現在多くのディストリビューションでは、標準の文字コードとしてUTF-8を用いています。しかし、今回説明したように文字コードには多くの種類があるので、変換する方法を知る必要があります。そこで、文字コードの変換ができる「iconv」コマンドの説明をします。
iconvコマンドの構文は以下のとおりです。
$ iconv [オプション] [入力ファイル名]
主なオプションは下記のとおりです。
・-f 入力文字コード
変換前の文字コードを指定する
・-t 出力文字コード
変換して出力したい文字コードを指定する
・-l
扱える文字コードを表示する
例えば、シフトJISで作成されているtest.txtをUTF-8に変換してtest2.txtに出力する場合は以下のコマンドになります。
$ iconv -f SHIFT-JIS -t UTF-8 test.txt > test2.txt
指定可能な文字コードは下記のコマンドで確認することができます。
$ iconv -l
The following list contains all the coded character sets known. This does
not necessarily mean that all combinations of these names can be used for
the FROM and TO command line parameters. One coded character set can be
listed with several different names (aliases).
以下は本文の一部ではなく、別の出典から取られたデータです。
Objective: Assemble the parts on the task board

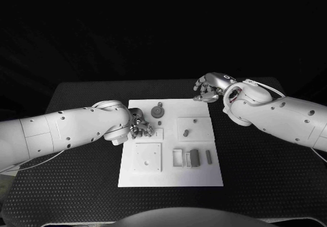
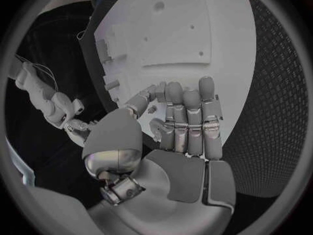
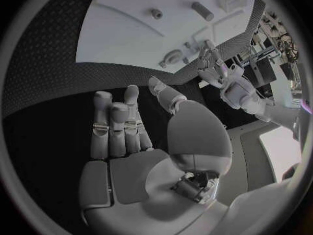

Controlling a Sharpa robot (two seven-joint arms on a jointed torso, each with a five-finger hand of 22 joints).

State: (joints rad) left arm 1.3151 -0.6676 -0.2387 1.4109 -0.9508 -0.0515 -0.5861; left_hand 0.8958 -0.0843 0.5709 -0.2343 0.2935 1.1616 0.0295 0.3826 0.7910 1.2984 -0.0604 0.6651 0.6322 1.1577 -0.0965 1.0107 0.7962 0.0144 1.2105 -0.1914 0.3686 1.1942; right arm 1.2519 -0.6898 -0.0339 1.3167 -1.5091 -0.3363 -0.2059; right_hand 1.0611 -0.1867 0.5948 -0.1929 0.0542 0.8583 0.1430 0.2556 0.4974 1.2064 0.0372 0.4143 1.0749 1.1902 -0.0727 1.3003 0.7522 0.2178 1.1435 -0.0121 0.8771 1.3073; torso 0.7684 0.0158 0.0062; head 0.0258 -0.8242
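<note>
white task board at table centre, grey parts lying on it. left hand over board's left edge, fingers loosely extended, holding nothing. right hand released, off board's far corner. risk: left fingers nudging round part.

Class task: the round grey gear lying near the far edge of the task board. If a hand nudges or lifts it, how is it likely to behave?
The gear lies flat on the task board, so a nudge would probably slide it rather than roll it. It looks solid and rigid, so it should hold its shape when pinched. Being small and thin, it is likely light but awkward to lift off the flat plate.
</note>
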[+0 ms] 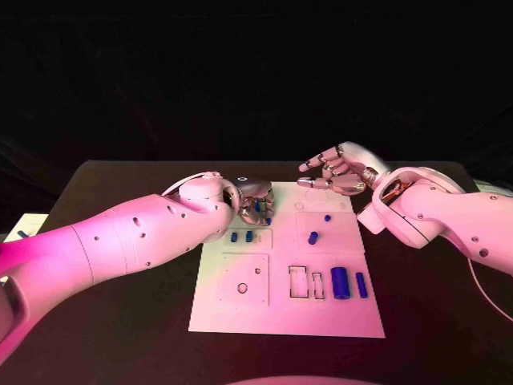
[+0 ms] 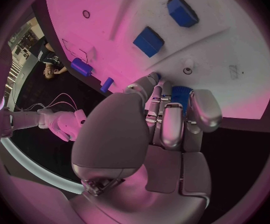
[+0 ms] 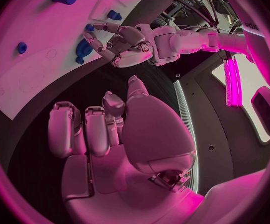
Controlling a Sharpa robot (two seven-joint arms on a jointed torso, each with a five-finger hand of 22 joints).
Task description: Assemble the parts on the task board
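The white task board lies mid-table, small blue parts scattered over it. The left hand curls over its far-left corner on a blue piece. The right hand hovers beyond the far edge, fingers curled, empty.

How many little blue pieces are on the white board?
7 blue pieces show on the task board: one at the left hand, two side by side just nearer, two mid-board, two at its near right. The hand may hide more.
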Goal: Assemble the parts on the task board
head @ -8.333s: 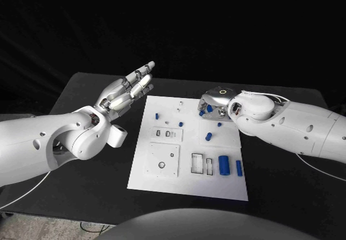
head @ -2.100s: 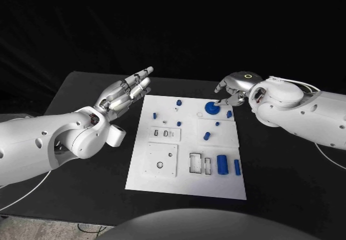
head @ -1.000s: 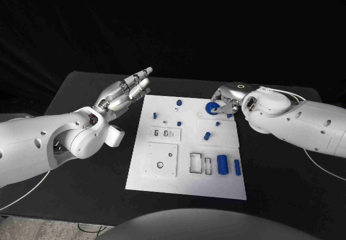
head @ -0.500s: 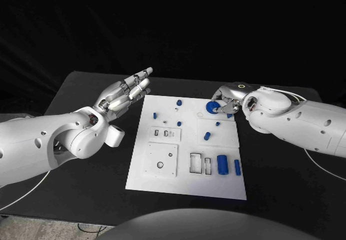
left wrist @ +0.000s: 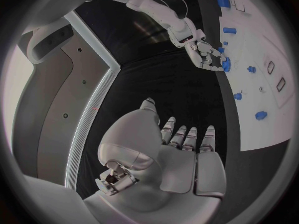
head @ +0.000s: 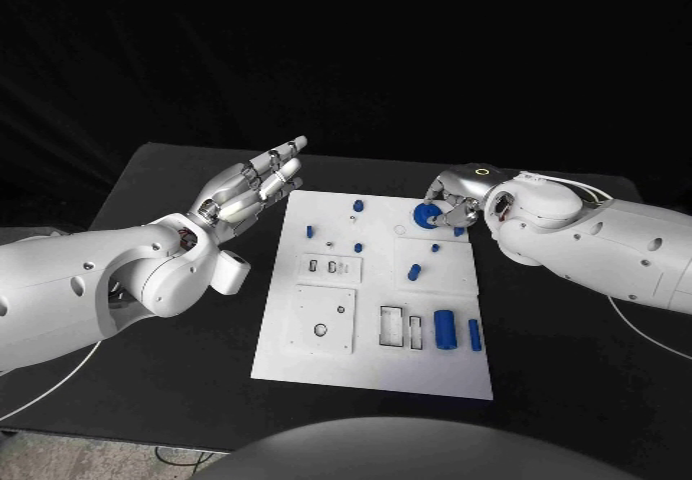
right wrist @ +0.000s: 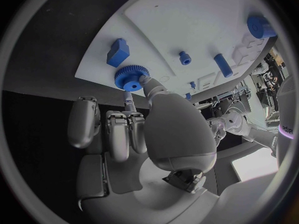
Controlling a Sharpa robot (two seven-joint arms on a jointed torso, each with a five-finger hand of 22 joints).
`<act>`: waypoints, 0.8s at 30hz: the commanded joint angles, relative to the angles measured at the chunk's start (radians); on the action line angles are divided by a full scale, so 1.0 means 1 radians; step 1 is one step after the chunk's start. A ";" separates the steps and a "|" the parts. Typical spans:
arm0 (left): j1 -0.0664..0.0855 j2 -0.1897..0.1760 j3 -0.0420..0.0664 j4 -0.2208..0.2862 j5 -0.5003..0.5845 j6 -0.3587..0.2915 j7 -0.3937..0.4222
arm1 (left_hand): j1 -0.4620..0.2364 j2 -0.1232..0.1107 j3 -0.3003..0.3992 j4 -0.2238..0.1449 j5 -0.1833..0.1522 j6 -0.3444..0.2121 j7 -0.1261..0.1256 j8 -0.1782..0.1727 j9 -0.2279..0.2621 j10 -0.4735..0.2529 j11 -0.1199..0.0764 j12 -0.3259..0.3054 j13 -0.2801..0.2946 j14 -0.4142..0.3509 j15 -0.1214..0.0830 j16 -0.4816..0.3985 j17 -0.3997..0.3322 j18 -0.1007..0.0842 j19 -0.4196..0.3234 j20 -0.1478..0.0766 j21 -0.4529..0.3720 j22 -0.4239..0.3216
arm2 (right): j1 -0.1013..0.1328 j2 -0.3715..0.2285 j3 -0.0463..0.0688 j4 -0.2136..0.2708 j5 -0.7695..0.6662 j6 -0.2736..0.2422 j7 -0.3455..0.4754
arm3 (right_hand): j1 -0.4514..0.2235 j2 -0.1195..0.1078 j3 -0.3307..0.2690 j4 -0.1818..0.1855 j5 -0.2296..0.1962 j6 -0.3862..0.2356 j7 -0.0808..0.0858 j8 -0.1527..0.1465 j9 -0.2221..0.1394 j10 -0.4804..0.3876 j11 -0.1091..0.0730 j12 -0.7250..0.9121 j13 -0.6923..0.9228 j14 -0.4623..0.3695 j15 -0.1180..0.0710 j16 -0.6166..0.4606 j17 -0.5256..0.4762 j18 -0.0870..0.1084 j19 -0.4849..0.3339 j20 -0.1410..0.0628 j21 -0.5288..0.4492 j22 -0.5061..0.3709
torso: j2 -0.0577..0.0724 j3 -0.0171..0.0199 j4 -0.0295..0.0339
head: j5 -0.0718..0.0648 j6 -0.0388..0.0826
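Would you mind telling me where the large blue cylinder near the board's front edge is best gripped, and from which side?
Grip the large blue cylinder across its round middle, coming straight down from above. It lies on its side on the task board, long axis running front to back, so fingers should close on its left and right flanks. A thinner blue pin lies close on its right, leaving little room.

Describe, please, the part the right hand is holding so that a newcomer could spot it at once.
Find the white task board mid-table, then its far right corner, where the right hand reaches in. The blue gear is pinched there: a toothed disc, unlike the plain blue pegs and cylinders nearby.
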 commanded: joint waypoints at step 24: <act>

437, 500, 500V1, 850, 851, 852, 855, 856, 857, 858, 860, 861, 862, 863, 864,
865, 866, 866NAV, 869, 874, 904, 1026, 1046, 1047, 8859_1, 8859_2, 8859_3,
8859_4, 8859_5, 8859_6, 8859_7, 8859_8, 8859_9, 10646-1:1993,
10646-1:1993/UCS4, ANSI_X3.4-1968, ANSI_X3.4-1986, ANSI_X3.4,
ANSI_X3.110-1983, ANSI_X3.110, ARABIC, ARABIC7, ARMSCII-8, ARMSCII8, ASCII,
ASMO-708, ASMO_449, BALTIC, BIG-5, BIG-FIVE, BIG5-HKSCS, BIG5, BIG5HKSCS,
BIGFIVE, BRF, BS_4730, CA, CN-BIG5, CN-GB, CN, CP-AR, CP-GR, CP-HU, CP037,
CP038, CP273, CP274, CP275, CP278, CP280, CP281, CP282, CP284, CP285, CP290,
(省略)
選択肢の解説は以下です。
1. Unicodeを使った文字コードで、1文字を1バイト~6バイトで表す
誤りです。
この選択肢の説明は、UTF-8の説明になります。
2. Windows10以前のWindowsで利用される日本語の文字コード
誤りです。
この選択肢の説明は、シフトJISの説明になります。
3. 7ビットで表される基本的な128種類の文字
正解です。
この選択肢の説明は、ASCIIの説明になります。
4. 電子メールなどで利用される日本語の文字コード
誤りです。
この選択肢の説明は、ISO-2022-JPの説明になります。
ISO-2022-JPとは、電子メールなどで利用される日本語の文字コードになります。日本語で用いられる漢字、ひらがな、カタカナはもちろん、ラテン文字、ギリシア文字、キリル文字なども含んでいます。
代表的な文字コードを覚えておくと、文字化けなどの問題を解決しやすくなります。
よく使うものはおさえておきましょう。